Speech-Hands: A Self-Reflection Voice Agentic Approach to Speech Recognition and Audio Reasoning with Omni Perception¶

Conference: ACL2026 Oral
arXiv: 2601.09413
Code: GitHub
Area: Audio Speech
Keywords: Speech Recognition, Audio Reasoning, Multi-modal Agent, Self-reflection, Generative Error Correction

TL;DR¶

Speech-Hands is proposed as a learnable speech agent framework. By generating explicit action tokens (<internal>/<external>/<rewrite>) at inference time to decide whether to trust internal perception or external ASR hypotheses, it achieves an average WER reduction of 12.1% across 7 benchmarks on the OpenASR leaderboard and reaches 77.37% accuracy on Audio QA.

Background & Motivation¶

Omni-modal models (e.g., Qwen2.5-Omni) can process audio and text simultaneously, yet a critical and counter-intuitive discovery is that naively fine-tuning these models to fuse speech recognition and external sound understanding tasks often degrades performance. Preliminary experiments show that using Qwen2.5-Omni for Generative Error Correction (GER) on Whisper's N-best hypotheses leads to WER deterioration (8.52%-9.05%) across 7 ASR benchmarks. Further zero-shot analysis reveals that base models lack intrinsic arbitration capabilities—their decisions are highly sensitive to prompt phrasing rather than the correctness of the answer. This indicates a need for an explicit self-reflection mechanism that allows the model to learn when to trust itself and when to seek external help.

Method¶

Overall Architecture¶

Speech-Hands models speech understanding as an agentic decision process. Given an input audio \(A\) and an optional query \(Q\), the omni-model first generates its own response \(H_{omni}\) (internal perception) while simultaneously obtaining a response \(H_{ext}\) from an external model. The model then explicitly generates an action token based on the complete context \((A, Q, H_{omni}, H_{ext})\) to guide the subsequent generation strategy: <internal> trusts itself, <external> adopts the external response, and <rewrite> rewrites by synthesizing all evidence (i.e., GER). The trust branches proceed directly to fast inference output, while only the rewrite branch enters the deeper Omni Rewrite. This action token mechanism is trained using labels constructed by "post-hoc comparison with ground truth" and learns the mapping from "evidence to action" end-to-end using a single cross-entropy loss.
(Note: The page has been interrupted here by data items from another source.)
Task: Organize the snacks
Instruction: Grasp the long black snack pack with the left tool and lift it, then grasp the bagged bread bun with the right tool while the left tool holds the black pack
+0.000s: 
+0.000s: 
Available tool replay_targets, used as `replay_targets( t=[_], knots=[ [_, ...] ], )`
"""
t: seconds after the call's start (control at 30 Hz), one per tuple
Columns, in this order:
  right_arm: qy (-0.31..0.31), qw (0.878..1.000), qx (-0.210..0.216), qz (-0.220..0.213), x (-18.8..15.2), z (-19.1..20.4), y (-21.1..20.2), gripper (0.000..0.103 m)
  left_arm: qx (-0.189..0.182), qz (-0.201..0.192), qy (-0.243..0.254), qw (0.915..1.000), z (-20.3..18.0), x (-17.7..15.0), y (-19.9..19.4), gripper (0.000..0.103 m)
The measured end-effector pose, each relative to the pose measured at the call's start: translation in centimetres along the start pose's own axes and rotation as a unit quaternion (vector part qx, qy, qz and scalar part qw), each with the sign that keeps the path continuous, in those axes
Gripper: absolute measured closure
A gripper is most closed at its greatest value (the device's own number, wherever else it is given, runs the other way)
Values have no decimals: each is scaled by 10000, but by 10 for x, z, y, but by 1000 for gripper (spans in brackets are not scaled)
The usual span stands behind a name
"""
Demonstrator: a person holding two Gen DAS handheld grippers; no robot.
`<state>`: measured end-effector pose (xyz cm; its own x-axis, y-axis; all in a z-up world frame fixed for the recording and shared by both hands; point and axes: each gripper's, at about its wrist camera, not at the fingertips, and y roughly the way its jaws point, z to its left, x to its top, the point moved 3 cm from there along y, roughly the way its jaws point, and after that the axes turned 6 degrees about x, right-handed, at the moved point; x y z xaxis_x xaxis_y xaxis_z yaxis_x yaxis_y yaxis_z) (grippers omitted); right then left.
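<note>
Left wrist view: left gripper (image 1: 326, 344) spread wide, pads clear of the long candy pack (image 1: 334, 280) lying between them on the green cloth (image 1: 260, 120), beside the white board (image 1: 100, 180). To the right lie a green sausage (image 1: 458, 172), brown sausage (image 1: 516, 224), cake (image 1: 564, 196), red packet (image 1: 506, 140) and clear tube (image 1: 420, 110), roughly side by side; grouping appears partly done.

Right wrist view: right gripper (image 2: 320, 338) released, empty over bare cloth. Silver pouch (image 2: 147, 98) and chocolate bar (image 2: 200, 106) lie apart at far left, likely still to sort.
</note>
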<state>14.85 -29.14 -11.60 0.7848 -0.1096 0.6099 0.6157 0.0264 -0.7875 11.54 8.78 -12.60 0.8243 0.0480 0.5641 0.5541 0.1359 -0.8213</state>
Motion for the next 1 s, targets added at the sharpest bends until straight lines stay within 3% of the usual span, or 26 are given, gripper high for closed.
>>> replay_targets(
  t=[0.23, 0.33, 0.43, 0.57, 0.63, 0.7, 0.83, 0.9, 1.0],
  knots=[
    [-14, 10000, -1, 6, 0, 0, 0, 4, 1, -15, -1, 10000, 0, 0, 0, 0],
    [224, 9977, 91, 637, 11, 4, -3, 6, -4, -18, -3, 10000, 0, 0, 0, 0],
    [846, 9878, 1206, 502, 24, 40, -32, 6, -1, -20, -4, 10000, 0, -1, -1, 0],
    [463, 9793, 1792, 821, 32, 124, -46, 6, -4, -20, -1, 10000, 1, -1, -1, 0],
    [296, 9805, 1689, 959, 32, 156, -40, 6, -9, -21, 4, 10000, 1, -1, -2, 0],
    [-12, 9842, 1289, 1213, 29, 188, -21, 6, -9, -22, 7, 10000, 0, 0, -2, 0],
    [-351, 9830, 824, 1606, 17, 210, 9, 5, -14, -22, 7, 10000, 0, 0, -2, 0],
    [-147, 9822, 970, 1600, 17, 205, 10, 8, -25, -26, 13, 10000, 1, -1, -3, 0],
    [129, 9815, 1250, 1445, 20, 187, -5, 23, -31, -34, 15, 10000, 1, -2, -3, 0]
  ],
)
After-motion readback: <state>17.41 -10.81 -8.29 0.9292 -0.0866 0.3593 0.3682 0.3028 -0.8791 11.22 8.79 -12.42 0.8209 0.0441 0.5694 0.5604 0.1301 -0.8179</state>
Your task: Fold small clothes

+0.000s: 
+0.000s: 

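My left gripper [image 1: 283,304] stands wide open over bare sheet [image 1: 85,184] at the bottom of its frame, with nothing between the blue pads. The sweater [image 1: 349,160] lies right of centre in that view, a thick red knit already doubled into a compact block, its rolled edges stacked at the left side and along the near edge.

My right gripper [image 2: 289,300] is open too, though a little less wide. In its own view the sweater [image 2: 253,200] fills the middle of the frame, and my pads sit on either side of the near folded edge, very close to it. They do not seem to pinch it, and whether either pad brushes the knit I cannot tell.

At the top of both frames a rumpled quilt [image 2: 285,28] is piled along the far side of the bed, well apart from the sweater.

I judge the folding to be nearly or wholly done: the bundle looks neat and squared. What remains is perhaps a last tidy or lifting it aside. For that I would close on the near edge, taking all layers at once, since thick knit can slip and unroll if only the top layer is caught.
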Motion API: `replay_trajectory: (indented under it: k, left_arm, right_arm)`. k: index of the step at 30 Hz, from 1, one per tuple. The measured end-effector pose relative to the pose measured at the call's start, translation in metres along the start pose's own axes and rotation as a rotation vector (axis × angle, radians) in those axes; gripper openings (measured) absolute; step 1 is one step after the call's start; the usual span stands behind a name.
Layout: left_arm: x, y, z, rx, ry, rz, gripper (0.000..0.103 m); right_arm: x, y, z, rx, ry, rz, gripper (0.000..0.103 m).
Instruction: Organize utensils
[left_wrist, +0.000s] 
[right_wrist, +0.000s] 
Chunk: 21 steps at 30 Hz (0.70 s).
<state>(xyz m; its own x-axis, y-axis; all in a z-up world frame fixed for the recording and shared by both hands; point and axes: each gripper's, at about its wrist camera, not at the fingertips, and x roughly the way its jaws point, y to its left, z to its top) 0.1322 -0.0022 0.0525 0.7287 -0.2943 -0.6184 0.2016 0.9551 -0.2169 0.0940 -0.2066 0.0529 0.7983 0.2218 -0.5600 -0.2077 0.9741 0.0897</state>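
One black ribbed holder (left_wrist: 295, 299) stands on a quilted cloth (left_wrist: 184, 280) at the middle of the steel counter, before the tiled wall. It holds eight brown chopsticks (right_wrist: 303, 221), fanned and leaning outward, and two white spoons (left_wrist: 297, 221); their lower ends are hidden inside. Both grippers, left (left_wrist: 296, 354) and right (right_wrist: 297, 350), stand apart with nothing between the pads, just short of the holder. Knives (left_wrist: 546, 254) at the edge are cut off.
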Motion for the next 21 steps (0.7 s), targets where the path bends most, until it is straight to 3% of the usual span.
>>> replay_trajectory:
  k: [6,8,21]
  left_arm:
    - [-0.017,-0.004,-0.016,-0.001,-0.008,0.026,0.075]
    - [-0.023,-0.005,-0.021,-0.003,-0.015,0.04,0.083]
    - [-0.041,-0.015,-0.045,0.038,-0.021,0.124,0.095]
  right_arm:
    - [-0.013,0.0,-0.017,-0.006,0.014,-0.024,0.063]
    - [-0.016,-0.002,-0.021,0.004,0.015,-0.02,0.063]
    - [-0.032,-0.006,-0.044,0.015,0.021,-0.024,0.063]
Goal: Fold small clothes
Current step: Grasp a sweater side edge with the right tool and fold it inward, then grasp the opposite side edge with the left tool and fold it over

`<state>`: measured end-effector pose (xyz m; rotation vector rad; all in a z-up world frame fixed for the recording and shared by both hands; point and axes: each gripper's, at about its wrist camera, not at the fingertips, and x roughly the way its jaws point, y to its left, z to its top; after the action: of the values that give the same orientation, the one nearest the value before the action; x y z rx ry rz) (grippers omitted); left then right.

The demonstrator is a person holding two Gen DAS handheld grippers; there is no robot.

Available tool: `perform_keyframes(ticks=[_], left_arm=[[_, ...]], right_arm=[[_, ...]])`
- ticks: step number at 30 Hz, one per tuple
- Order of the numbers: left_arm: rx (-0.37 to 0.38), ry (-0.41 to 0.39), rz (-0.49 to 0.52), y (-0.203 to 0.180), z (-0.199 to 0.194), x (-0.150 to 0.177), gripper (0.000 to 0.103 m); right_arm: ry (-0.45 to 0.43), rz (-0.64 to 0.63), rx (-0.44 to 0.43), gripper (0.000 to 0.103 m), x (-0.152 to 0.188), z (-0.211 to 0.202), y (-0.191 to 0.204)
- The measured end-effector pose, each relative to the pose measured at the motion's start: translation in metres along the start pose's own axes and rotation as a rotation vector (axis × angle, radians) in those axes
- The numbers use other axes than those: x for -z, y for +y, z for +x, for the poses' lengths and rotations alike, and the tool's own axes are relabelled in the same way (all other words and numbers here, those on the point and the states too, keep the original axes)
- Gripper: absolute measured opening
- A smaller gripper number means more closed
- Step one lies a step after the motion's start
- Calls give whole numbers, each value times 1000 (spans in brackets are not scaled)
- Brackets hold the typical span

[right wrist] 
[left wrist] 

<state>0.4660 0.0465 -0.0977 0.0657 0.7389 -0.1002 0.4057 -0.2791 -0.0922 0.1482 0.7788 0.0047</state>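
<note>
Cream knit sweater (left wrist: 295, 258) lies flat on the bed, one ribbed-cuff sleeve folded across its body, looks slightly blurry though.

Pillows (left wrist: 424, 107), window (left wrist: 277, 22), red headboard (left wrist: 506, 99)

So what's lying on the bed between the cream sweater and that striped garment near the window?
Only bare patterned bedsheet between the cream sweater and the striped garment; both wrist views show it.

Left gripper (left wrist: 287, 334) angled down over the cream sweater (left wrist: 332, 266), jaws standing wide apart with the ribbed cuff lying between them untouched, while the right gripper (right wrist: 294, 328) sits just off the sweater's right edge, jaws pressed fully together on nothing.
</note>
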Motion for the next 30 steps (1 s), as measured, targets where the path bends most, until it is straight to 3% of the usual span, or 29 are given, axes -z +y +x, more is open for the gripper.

%%{init: {'flowchart': {'rankSpacing': 24, 'nodeSpacing': 28, 'padding': 6, 'wrappingWidth': 400, 'subGraphTitleMargin': {'top': 8, 'bottom': 16}}}}%%
flowchart TD
    A["Input Audio A + Optional Query Q"]
    subgraph S1["Learned Action Token Decision Mechanism"]
        direction TB
        B["Omni-model Internal Perception<br/>Generate response H_omni"]
        C["External Model<br/>Generate response H_ext"]
        D["Generate Action Token<br/>Based on Full Context (A, Q, H_omni, H_ext)"]
        B --> D
        C --> D
    end
    A --> B
    A --> C
    D -->|"internal: Trust Self"| E["Output H_omni (Fast Inference)"]
    D -->|"external: Adopt External"| F["Output H_ext"]
    D -->|"rewrite: Integrated Rewrite"| G["Omni Rewrite<br/>Synthesize all evidence"]
    E --> H["Final Response"]
    F --> H
    G --> H

Key Designs¶

1. Learned Action Token Decision Mechanism (Core Idea): The pain point of naive fusion is that the model becomes bewildered when internal perception conflicts with external hypotheses—zero-shot arbitration depends heavily on prompt wording rather than answer correctness. Speech-Hands moves away from implicit fusion; the omni-model first generates \(H_{omni}\), combines it with \(H_{ext}\), and explicitly outputs an action token based on \((A, Q, H_{omni}, H_{ext})\). This transforms uninterpretable information fusion into an interpretable strategic decision. The token is generated at inference time and directly conditions the subsequent output—trust branches utilize fast inference, and only the rewrite branch incurs the additional cost of Omni Rewrite.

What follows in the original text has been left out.